Now that you have a general idea of the types of services are, which run on a linux server, we should probably discuss how the filesystem of a linux machine is laid out.

  • /bin, /usr/bin, /usr/local/bin - binary executables. For a while, it was that /bin was for core system executables and /usr/bin was for userland executables (generally installed with the pkg manager), but that distinction was sort of artificial, so most of the time, one is symlinked to the other. /usr/local/ is generally for applications that get installed outside the package management system
  • /lib, /usr/lib, /usr/local/lib - binary libraries. The same distinctions apply here that apply to /bin, but this holds libraries of shared code for useage between multiple executables, generally suffixed with *.so or *.so.(version) (this would be *.dll on windows).
  • /include, /usr/include, /usr/local/include - header files for development purposes.
  • /sbin, /usr/sbin, /usr/local/sbin, /libexec - system administration tools and init system stuff. Generally only accessible to the super user, though sometimes symlinked to */bin.
  • /share, /usr/share, /usr/local/share - application specific data files, including manual pages, default configurations, and game assets.
  • /etc - system configuration files. For all information pertaining to the setup of the system, as well as configuration files for system daemons
  • /proc - a special filesystem that is mapped to all processes running on the machine.

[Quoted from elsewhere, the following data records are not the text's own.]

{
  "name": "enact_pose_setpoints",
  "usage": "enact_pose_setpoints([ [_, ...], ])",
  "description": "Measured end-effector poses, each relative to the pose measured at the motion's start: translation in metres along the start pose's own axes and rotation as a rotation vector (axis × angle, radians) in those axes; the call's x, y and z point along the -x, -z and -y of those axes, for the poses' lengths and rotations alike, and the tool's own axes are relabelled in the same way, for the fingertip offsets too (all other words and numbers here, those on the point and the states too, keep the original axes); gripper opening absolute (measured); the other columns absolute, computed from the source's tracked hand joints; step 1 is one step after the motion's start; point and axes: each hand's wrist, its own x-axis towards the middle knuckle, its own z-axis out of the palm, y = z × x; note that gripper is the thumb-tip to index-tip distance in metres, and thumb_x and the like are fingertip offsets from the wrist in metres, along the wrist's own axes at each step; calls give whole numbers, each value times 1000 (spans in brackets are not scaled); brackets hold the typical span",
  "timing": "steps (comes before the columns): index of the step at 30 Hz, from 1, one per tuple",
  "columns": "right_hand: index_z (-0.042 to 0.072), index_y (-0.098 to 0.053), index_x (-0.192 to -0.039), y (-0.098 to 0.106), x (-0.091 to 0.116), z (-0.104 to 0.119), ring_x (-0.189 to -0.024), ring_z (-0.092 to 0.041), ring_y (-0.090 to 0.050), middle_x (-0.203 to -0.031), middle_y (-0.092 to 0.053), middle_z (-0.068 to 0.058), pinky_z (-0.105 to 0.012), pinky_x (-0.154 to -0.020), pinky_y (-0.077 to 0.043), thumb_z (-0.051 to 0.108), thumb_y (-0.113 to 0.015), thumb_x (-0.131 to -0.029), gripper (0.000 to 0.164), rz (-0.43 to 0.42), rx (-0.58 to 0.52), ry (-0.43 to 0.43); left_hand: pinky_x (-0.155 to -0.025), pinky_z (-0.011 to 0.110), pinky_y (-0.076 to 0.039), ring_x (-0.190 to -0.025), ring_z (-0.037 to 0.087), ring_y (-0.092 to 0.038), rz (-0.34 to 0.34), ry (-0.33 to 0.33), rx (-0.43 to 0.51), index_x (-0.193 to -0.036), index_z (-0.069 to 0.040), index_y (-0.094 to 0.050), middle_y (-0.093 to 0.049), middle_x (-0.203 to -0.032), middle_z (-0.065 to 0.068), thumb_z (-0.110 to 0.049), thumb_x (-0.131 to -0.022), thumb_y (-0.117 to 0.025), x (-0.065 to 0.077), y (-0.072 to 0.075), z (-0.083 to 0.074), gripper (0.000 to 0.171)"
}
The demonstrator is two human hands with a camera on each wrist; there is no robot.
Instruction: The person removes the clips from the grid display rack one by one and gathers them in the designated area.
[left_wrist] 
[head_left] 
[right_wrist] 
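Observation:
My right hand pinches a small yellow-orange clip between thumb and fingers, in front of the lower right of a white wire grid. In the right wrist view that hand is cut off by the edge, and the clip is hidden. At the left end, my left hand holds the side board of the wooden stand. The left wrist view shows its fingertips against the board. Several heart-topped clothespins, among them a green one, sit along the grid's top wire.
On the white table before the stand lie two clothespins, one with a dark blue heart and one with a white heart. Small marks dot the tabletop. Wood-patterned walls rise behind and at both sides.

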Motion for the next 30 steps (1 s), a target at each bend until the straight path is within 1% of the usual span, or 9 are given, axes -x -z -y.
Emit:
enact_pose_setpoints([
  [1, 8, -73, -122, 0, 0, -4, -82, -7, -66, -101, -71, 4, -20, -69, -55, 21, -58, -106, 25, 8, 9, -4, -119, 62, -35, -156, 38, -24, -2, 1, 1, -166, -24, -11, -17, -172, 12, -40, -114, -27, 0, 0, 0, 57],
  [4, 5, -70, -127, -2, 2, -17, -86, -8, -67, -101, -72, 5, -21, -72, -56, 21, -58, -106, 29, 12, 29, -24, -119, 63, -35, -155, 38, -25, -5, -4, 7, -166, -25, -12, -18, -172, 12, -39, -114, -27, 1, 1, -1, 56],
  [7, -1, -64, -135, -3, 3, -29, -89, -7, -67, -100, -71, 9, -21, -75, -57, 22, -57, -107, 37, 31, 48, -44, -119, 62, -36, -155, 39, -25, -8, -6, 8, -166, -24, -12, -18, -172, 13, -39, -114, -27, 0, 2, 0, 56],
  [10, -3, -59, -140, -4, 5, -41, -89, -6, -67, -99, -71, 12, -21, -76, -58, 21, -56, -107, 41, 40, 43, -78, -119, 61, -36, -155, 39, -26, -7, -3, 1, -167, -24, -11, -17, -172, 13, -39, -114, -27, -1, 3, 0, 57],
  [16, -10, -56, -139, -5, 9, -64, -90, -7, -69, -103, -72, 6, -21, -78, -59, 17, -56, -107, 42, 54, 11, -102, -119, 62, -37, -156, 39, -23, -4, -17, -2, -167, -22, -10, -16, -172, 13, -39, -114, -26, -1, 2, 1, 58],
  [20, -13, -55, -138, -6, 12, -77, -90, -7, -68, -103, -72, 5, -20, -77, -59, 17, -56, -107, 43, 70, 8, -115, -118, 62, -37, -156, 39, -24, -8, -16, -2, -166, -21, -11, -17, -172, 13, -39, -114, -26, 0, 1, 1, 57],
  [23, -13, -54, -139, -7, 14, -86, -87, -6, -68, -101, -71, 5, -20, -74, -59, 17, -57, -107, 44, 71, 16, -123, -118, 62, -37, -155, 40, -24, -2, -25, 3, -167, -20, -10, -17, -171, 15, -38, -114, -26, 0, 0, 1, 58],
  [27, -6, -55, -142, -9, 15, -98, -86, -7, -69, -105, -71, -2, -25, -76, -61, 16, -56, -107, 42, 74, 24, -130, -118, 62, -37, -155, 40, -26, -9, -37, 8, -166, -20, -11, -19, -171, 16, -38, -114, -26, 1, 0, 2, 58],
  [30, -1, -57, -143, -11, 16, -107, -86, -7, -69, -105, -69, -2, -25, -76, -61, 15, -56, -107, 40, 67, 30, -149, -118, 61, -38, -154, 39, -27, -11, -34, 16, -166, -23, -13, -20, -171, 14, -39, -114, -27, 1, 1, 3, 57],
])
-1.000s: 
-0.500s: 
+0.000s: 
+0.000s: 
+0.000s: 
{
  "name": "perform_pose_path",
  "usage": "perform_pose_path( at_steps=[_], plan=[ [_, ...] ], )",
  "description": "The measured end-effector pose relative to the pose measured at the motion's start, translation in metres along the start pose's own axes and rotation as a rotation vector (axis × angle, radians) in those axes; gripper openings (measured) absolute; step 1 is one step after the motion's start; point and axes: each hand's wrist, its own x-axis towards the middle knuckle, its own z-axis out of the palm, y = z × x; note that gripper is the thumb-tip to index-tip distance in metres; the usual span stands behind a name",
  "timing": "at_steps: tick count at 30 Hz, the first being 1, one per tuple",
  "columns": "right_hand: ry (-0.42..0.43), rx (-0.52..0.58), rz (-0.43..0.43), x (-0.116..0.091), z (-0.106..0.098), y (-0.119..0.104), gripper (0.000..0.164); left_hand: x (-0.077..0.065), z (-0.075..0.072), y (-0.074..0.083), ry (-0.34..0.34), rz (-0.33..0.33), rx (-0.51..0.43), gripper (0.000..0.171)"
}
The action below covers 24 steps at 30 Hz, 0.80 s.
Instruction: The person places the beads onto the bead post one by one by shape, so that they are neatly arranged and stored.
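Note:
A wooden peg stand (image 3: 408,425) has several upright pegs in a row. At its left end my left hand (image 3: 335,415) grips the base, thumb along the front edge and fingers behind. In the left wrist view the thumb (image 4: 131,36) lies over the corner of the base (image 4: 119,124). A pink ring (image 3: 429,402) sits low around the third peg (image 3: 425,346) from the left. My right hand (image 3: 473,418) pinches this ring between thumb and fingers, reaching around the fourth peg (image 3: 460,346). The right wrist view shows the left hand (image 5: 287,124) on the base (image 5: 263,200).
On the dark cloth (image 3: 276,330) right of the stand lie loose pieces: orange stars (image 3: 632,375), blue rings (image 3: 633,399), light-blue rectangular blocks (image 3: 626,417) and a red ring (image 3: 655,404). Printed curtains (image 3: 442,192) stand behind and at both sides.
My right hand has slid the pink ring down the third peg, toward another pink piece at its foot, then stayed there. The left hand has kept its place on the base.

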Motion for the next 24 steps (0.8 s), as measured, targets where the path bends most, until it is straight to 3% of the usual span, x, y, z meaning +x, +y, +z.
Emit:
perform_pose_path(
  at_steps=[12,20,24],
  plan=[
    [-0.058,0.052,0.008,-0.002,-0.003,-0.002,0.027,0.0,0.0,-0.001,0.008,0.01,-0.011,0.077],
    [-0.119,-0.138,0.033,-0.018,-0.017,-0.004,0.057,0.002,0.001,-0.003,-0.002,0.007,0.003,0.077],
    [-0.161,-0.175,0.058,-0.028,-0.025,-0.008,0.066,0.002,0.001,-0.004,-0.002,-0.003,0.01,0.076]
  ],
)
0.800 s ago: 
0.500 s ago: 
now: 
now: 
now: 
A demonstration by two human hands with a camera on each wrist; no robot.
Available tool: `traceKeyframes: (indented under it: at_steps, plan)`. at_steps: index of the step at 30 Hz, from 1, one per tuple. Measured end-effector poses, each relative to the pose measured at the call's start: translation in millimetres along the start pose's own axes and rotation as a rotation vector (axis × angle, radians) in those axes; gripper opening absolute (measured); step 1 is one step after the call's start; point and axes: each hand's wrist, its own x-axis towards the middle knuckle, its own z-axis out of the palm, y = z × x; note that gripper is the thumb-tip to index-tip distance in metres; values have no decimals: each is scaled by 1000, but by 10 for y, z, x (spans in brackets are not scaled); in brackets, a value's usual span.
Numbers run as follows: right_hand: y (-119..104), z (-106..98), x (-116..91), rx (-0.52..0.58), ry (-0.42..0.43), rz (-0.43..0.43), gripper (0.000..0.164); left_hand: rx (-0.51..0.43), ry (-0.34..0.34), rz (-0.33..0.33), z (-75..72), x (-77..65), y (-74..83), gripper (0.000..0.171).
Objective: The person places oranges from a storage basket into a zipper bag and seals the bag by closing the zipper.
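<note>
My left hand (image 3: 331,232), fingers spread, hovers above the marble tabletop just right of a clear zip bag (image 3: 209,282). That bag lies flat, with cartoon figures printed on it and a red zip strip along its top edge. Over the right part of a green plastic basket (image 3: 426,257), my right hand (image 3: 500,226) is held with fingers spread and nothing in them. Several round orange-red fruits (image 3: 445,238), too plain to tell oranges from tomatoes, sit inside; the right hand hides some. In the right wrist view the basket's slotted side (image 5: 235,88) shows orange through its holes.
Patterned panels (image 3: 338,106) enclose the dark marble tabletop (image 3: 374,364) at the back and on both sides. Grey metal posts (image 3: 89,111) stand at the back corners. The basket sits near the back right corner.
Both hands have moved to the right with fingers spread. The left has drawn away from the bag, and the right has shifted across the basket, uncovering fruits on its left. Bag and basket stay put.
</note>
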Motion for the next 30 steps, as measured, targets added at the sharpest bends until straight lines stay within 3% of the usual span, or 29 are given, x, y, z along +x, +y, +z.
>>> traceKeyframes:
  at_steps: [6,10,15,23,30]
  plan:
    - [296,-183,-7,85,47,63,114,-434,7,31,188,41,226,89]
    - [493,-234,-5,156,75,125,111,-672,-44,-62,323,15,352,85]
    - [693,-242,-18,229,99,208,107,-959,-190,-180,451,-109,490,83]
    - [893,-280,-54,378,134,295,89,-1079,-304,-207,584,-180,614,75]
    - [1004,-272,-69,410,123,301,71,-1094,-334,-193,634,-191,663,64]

Linux's API to process management for tools like top. This is inspired by Plan 9, and does not exist on any BSD.
  • /dev - a special filesystem that is mapped to all devices attached to the system. You can use it to see what hardware is recognized by the system, and what the system refers to it as. You can get an idea of what correlates to what by using dmesg.
  • /tmp - a set of temporary files, that are only used by the system during runtime and cleared at shutdown.
  • /home - contains the home directories of user accounts on the system, which contain whatever a user wants them to contain, except for the root user, which is in /root
  • /var - contains the persistent non-config related files used by system services, such as IPC sockets and databases
  • /mnt - for loading/unloading to external storage devices

As an important thing to note, development of C/C++ software on unix-based systems is easier than windows in part because of the /lib, /include directories, which provide an easy location for libraries. Take your time and explore what is put in each of these directories as you figure out your system.

Conclusion

Now that you understand what gets run on your system and whether stuff is located, we can talk a little bit about how to actually do various things on your system. Setting up a service would be done by changing configuration files in /etc and moving the files that get served around in /var, and if you get lost, there is probably a default configuration stored somewhere in /usr/share. These specifics for a service are probably told by the documentation in its manpage, accessible with apropos and man.